*Data provided*:
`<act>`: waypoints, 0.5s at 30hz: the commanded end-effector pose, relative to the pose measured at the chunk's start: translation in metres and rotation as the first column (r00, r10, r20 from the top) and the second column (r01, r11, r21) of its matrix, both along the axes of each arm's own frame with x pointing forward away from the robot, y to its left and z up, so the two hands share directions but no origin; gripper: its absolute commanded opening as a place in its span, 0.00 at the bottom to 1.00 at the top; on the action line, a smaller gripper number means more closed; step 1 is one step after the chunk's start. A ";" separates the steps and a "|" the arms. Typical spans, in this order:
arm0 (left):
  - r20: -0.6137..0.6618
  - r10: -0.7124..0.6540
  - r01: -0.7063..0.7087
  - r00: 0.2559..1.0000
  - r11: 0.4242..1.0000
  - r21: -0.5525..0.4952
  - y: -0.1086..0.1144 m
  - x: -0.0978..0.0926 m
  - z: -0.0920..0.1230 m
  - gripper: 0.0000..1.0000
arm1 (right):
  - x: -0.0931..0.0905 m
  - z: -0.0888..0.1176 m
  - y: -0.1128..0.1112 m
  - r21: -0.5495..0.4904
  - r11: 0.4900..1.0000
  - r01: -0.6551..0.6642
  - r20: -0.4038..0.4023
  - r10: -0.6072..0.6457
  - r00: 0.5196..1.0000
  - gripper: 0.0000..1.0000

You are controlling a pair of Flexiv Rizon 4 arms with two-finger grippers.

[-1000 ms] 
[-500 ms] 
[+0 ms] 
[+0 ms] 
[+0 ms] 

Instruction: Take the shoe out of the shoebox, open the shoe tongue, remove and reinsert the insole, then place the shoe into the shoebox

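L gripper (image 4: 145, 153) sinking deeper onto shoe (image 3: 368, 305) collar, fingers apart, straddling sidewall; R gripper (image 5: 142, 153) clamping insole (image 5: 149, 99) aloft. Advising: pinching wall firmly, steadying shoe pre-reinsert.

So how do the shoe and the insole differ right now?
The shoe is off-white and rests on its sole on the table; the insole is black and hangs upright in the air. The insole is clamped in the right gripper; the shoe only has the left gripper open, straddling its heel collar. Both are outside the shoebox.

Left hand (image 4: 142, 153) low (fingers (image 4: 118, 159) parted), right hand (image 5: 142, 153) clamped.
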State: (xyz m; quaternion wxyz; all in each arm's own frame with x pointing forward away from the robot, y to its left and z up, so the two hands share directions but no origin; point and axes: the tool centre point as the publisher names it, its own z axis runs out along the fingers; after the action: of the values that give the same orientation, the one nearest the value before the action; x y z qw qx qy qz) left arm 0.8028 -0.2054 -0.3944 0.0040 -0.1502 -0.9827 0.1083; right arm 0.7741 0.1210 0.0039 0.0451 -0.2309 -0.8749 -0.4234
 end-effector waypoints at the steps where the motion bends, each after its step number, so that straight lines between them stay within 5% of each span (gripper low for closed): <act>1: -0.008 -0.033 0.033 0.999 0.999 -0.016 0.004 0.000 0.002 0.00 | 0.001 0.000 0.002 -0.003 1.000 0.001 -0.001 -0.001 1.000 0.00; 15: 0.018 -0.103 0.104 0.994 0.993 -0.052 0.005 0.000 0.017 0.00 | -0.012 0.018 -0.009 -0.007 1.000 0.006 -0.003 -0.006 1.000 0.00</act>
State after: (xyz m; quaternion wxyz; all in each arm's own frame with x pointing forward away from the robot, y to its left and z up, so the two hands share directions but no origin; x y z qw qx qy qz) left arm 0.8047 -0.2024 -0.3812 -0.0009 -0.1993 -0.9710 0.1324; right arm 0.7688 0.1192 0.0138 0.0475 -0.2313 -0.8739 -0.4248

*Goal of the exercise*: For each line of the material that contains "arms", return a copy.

*Task solution*:
`<act>`: waypoints, 0.5s at 30hz: the commanded end-effector pose, relative to the pose measured at the chunk's start: translation in metres and rotation as the first column (r00, r10, r20 from the top) and the second column (r01, r11, r21) of its matrix, both along the axes of each arm's own frame with x pointing forward away from the robot, y to its left and z up, so the two hands share directions but no origin; gripper: its absolute commanded opening as a place in its span, 0.00 at the bottom to 1.00 at the top; on the action line, a smaller gripper number means more closed; step 1 is one step after the chunk's start. A ";" separates the steps and a "|" the arms. Typical spans, in this order:
You are controlling a pair of Flexiv Rizon 4 arms with two-finger grippers.

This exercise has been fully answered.